Introduction des journées économiques internationales de l’Institut La Boétie

Introduction des journées économiques internationales de l’Institut La Boétie


Mesdames et Messieurs, je m’adresse à vous en tant que coprésident de l’Institut La Boétie, organisateur de cet événement avec la Fondation européenne Pour le peuple. Et je voudrais m’enorgueillir de me considérer comme un contributeur à la pensée commune, davantage que pour le rôle de personnage politique, que j’occupe sur la scène d’une manière générale.

Je commence d’un mot pour saluer la mémoire de quelqu’un qui a été une grande figure des intellectuels français de ma patrie : Edgar Morin, qui nous a quittés hier à 104 ans. Mais qui à 102 ans, était de nouveau engagé sur la première ligne du combat pour le respect des droits des peuples et contre le génocide à Gaza. C’est une pensée émue. Edgar avait servi de prétexte à la social-démocratie pour tirer de la théorie de la complexité comme principal résultat que rien ne pouvait être envisagé parce que tout était trop compliqué. Ce qui n’était pas sa pensée, loin de là. C’était même exactement le contraire : essayer de comprendre la complexité pour pouvoir intervenir sur elle.

Mon propos est donc une contribution au déroulement de la journée.
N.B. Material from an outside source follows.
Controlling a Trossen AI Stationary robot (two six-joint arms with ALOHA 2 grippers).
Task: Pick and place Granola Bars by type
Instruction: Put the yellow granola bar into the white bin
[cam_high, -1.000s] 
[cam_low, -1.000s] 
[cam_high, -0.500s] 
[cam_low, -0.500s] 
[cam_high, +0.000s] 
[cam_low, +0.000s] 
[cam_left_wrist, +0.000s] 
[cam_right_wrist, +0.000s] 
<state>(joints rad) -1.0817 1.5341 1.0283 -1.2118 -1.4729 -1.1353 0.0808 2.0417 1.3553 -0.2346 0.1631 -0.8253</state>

Nous sommes le lendemain de l’anniversaire du 29 mai 2005, et rien ne résume mieux la séquence politique et historique de la civilisation européenne que l’intervalle qui s’est déroulé depuis. Naturellement, 2005 n’était pas le début de l’ordolibéralisme. Certainement non. Mais il devait en être le couronnement. C’est-à-dire qu’à la faveur d’un texte, nommé Constitution, on aurait constitutionnalisé des règles politiques, des règles économiques disant indépassable de séparer la politique de l’économie.

Au moment où cela fut mis en délibération, le peuple français qui regimbait à accepter fut accusé d’être un ramassis de retardataires, voire de quasi-fascistes qui refusaient l’Europe. Le peuple français n’a pas refusé l’Europe, il a refusé l’ordolibéralisme. Et il a été suffisamment inspiré pour le faire avec force et créer un entraînement qui permit ensuite le refus du peuple hollandais, c’est-à-dire pour finir de deux sur cinq des peuples fondateurs de l’Union européenne disant non à ce texte. “Non” mais non pas à l’Europe, cela va de soi, mais il faut toujours le rappeler.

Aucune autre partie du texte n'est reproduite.